Dans les couloirs qui mènent aux services de chirurgie et d’orthopedie, un homme cherche un médecin. “On a remarqué la présence de Dr Franck Louis Télémaque, directeur médical de l’HUEH”, indique Dr Emmanuel Joseph. L’homme fait semblant de ne pas entendre parce qu’il souffre. “On m’a soulagé pour une fracture au niveau de la main gauche. Hier soir, je n’ai pas pu dormir à cause de la douleur et l’inflammation qui l’accompagnent. Je dois absolument voir un médecin sinon je risque de perdre la main”, dit-il désespérement.

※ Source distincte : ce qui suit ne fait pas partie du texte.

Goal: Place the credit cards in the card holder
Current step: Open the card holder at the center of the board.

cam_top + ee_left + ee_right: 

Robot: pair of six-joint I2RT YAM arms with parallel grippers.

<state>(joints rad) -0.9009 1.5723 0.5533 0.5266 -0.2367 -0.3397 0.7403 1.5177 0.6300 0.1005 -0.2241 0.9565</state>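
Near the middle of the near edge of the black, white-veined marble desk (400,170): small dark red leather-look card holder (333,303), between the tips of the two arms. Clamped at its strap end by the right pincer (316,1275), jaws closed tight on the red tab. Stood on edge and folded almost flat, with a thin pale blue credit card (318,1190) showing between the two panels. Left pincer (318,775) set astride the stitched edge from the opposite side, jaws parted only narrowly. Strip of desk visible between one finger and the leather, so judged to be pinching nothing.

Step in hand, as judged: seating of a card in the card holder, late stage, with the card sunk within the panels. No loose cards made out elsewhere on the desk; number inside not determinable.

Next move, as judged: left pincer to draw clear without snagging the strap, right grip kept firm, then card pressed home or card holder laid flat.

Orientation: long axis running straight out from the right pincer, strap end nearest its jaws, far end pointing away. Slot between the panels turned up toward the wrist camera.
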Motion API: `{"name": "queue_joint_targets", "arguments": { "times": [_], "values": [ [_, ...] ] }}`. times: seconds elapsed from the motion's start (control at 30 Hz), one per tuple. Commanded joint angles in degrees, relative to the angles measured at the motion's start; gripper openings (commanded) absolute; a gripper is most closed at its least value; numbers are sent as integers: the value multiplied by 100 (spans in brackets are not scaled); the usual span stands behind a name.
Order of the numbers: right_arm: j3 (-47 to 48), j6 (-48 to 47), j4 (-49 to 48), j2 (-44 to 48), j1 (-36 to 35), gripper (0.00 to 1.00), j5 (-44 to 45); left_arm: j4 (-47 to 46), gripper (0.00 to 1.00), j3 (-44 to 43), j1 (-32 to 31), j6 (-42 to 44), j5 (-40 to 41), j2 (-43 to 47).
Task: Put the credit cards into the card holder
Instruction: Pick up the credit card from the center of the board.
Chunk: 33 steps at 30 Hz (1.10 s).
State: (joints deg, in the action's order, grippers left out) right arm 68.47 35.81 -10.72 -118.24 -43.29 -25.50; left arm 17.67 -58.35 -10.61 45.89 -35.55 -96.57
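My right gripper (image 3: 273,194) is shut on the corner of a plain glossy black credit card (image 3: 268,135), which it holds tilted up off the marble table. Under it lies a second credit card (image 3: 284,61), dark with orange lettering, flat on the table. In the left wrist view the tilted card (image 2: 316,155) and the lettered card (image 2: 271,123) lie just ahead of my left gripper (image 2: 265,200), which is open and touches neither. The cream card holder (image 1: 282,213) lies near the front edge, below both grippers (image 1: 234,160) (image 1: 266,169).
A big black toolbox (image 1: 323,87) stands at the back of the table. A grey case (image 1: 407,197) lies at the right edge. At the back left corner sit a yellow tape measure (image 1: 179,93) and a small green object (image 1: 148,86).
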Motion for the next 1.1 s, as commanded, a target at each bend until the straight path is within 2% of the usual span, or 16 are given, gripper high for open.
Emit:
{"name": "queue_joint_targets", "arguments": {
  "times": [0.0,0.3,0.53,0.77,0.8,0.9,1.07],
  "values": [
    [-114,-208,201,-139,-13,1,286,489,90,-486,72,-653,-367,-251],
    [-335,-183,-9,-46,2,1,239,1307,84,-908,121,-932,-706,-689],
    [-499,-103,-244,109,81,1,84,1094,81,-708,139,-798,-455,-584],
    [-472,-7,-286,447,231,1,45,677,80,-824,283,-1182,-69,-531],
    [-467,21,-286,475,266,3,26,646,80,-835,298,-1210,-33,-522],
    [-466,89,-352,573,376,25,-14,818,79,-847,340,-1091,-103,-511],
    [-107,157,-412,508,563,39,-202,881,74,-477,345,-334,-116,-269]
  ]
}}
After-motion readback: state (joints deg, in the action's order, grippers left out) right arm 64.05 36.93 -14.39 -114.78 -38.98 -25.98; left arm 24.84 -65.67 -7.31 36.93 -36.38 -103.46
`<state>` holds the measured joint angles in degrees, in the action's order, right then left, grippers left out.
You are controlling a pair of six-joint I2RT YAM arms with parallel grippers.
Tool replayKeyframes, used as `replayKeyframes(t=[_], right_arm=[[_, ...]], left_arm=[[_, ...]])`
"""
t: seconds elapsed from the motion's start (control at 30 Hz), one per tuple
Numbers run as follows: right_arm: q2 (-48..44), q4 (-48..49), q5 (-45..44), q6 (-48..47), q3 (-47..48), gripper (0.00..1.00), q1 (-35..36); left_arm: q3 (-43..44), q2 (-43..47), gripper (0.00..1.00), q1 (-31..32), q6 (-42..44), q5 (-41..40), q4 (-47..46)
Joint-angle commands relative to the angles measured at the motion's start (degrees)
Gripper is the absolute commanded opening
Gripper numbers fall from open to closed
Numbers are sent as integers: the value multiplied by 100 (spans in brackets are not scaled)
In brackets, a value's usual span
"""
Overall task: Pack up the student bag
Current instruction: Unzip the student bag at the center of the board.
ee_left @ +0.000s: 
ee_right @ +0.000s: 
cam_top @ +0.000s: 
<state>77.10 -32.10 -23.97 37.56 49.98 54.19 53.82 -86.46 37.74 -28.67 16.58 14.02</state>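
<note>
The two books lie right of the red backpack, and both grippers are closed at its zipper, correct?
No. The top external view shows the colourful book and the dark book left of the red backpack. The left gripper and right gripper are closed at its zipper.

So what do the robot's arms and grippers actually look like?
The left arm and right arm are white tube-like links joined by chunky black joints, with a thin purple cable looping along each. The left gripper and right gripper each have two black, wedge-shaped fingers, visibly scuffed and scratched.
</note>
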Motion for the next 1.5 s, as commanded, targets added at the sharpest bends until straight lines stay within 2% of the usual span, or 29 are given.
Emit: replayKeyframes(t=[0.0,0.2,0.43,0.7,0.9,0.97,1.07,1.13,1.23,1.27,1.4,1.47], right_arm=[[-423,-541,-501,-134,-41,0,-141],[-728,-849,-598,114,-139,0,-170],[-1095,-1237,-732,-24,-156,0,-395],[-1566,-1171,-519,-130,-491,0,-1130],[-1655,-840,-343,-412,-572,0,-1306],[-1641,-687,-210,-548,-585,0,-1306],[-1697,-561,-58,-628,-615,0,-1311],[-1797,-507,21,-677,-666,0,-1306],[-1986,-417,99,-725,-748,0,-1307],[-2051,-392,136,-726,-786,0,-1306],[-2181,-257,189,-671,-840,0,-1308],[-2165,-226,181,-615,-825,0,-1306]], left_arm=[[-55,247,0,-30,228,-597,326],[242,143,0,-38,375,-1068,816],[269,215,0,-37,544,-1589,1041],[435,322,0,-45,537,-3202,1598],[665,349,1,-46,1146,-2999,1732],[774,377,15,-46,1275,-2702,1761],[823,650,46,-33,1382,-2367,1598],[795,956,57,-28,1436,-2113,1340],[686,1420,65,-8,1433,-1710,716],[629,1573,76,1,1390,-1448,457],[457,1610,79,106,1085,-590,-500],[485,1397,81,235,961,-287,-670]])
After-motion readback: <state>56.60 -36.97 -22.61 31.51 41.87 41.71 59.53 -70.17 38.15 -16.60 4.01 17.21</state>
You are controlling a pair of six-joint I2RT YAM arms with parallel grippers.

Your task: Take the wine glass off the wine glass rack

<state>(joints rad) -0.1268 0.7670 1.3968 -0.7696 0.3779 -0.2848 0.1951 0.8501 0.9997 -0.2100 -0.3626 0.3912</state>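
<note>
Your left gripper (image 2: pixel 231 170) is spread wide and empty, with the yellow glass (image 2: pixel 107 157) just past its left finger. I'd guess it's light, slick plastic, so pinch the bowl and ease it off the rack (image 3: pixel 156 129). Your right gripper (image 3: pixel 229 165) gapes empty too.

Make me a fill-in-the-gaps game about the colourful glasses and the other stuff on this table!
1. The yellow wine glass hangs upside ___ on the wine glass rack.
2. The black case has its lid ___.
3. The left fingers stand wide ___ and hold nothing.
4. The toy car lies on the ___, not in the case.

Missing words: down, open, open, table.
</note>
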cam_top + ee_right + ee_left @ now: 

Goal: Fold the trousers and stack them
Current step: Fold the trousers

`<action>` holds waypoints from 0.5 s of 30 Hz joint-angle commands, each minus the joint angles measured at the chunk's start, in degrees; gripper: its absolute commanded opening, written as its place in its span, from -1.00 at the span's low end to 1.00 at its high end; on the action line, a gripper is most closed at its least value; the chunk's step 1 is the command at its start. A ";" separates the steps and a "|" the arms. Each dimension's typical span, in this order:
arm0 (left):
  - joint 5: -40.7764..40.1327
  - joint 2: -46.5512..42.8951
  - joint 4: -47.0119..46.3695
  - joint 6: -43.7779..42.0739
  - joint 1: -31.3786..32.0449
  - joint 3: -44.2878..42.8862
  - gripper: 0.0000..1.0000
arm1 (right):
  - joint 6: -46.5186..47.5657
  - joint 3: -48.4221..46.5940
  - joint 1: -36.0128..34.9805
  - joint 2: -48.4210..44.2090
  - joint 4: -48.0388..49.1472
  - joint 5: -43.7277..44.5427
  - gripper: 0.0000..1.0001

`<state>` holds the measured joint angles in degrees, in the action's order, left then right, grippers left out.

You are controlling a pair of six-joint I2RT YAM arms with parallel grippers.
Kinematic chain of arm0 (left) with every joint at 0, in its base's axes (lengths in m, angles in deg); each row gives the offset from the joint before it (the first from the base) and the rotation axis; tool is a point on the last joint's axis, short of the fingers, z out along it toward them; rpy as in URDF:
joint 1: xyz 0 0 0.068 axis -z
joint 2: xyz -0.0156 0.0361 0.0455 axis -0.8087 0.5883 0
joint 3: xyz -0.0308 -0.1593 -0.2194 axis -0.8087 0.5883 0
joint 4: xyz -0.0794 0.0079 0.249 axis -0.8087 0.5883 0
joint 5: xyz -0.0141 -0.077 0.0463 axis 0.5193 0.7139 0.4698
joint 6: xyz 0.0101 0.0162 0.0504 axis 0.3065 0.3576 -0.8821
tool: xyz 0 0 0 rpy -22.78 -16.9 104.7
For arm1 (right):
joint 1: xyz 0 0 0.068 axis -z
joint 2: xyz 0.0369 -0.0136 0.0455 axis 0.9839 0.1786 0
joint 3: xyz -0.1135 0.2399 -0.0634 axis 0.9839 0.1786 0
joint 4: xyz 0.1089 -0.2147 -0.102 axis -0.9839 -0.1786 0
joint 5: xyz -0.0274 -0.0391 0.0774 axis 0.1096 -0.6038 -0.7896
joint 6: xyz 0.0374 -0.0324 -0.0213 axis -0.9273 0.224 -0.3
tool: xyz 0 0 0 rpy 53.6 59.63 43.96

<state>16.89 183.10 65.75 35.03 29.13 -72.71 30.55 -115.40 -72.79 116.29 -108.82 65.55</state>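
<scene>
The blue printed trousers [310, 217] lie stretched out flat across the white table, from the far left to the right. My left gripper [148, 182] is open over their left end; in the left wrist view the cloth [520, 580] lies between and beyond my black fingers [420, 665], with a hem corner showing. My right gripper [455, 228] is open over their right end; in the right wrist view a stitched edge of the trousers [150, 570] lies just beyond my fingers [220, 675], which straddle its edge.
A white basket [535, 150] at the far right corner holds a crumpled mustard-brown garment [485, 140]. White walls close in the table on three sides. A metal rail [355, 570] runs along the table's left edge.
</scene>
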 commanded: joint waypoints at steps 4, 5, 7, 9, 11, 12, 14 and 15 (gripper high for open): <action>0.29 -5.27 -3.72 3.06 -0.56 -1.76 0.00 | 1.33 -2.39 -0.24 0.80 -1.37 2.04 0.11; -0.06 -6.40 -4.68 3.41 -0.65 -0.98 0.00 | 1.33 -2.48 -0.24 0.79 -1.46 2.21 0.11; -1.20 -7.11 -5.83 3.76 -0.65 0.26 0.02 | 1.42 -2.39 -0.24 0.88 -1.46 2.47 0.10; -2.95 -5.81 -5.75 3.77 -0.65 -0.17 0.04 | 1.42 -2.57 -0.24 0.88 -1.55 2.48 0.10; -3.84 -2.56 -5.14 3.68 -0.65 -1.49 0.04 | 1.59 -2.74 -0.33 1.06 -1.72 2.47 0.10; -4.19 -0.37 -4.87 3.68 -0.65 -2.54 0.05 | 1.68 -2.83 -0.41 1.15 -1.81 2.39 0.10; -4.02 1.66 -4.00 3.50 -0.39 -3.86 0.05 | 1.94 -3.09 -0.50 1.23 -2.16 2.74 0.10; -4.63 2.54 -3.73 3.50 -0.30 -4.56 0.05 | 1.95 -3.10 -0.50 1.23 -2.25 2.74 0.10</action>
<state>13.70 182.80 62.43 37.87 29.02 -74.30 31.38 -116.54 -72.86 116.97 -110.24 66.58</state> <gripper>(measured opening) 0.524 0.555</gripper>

Le samedi 9 juillet 2018, la situation à Port au Prince laissait à désirer. Certaines ambassades ont reporté les rendez vous et la police faisait des apparitions par compte goutte dans les principales rues de la région métropolitaine. Dans l’axe des caméras, les magasins pillés et les voitures brûlées. Un peu plus loin, à l’Hôpital général, la vie se joue à la merci d’une douzaine de médecins fatigués qui n’ont pas les moyens pour soigner efficacement. Encore un triste épisode à oublier d’urgence.